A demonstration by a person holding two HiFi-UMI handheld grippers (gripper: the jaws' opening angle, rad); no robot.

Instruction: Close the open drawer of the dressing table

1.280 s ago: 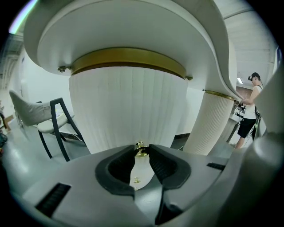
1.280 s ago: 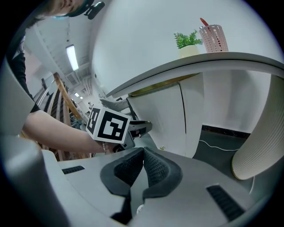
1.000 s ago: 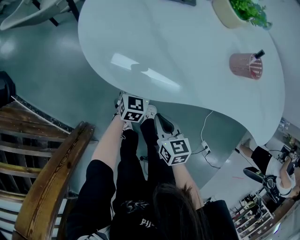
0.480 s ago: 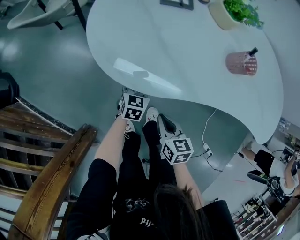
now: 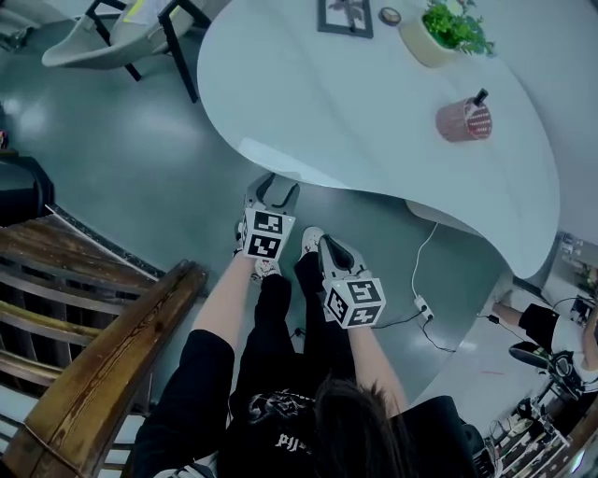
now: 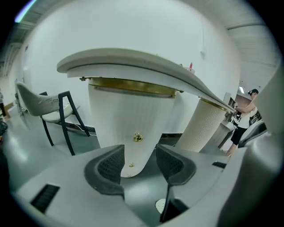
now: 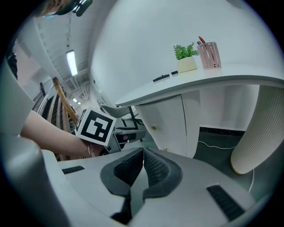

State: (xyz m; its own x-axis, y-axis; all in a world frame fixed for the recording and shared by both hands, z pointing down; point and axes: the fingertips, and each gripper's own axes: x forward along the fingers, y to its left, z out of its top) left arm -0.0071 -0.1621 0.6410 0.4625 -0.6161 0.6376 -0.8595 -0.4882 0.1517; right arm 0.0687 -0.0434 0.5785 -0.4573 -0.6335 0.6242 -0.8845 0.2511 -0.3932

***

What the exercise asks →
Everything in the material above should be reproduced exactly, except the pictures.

Answer below →
A demonstration by a person holding two HiFi-UMI handheld grippers (gripper: the jaws' opening angle, rad); no robot.

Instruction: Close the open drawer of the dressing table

1.280 s ago: 
1.280 s ago: 
1.000 s ago: 
0.480 s ago: 
now: 
now: 
now: 

State: (xyz m; its own x-axis, y-axis; all in a world frame fixed for the recording and shared by both hands, z pointing down; point and axes: the fingertips, and each gripper's own axes: x forward along the fingers, y to its left, z out of its top) left arm -0.0071 -0.1621 0.6410 0.4625 -0.6161 0.6376 -0.8595 -0.4882 0.1517; right arm 0.0687 -0.0434 0.5785 -0.4573 -0.6335 0.6242 -0.8845 0.2511 -0.3932

The generated output is now complete.